|
I know this question may be out of the scope of this article, but I'll ask it anyway. I have scanned for all elements in an HTML document. I then automatically handle all relevant events for input type controls (text boxes, radio and checkbox buttons, pulldown option lists, etc.). Events are on-click, on-keypress, on-select. Now I want to get events for an ActiveX control (an HTML object). Does anyone know how to do this?
|
|
|
|
|
I didn't do this, but you have an IHTMLObjectElement interface and as I got from MSDN, you can get an IDispatch of nested ActiveX by calling get_object(IDispatch**p) function. So u can gain access to that ActiveX.
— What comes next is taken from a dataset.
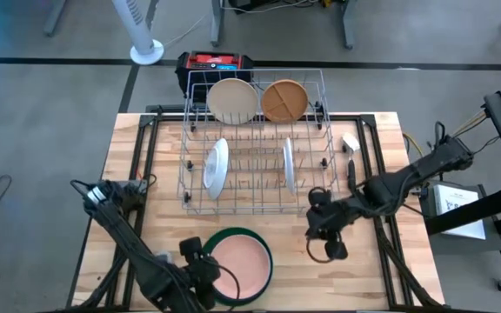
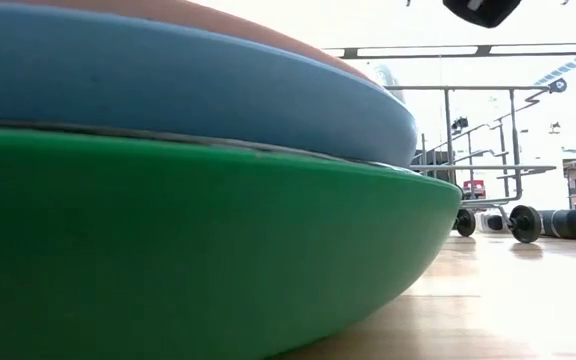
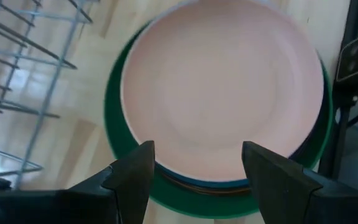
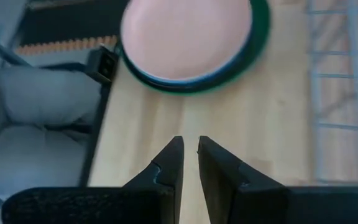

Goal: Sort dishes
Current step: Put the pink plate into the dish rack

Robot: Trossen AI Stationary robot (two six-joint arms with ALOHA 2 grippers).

If you'll find a better or right way, please post here, I'd glad to know too
Philip Patrick
"Two beer or not two beer?" (Shakesbeer)
Web-site: www.saintopatrick.com
|
|
|
|
|
Here is the code that I use to register event handling for any <object> tag in an HTML document (ActiveX controls):
HRESULT hr = m_pIE->get_Document(&pDisp);
IHTMLDocument3* pDoc;
IHTMLElement* pElem = NULL;
IHTMLElementCollection* pColl;
hr = pDisp->QueryInterface(IID_IHTMLDocument3,(void**)&pDoc);
BSTR str = ::SysAllocString(L"OBJECT");
hr = pDoc->getElementsByTagName(str, &pColl);
long len;
hr = pColl->get_length(&len);
for (long x = 0; x < len; x++)
{
COleVariant index(x);
COleVariant index2((long)0);
IDispatch* spDispatch;
hr = pColl->item(index, index2, &spDispatch);
IHTMLObjectElement* spTempObjEl;
hr = spDispatch->QueryInterface(IID_IHTMLObjectElement,(void**)&spTempObjEl);
spDispatch->Release();
spTempObjEl->get_object(&spDispatch);
LPUNKNOWN pUnkSink = m_pEvent->GetIDispatch(TRUE);
BOOL bAdvised = AfxConnectionAdvise(spDispatch,DIID__ISliderEvents,pUnkSink, FALSE, &m_cookie);
}
In the code, I assume that all <object> tags represent Slider ActiveX controls (there are lots of others like UpDown, etc.). What I don't understand is how to declare the code to trap certain events (on_mousedrag, on_mouseclick, etc.) to callbacks that will figure out which of the many slider controls in the document is generating the event. Any ideas?
Also, how would you rewrite the code above using smart pointers?
Thanks,
|
|
|
|
|
... in theory, 'cause never did this before.
The OBJECT element is also a regular HTML element, so u can get the interface to IHTMLElement by calling QueryInterface . And the IHTMLElement has methods like put_onclick() , where you can pass a VARIANT with your IDispatch inside.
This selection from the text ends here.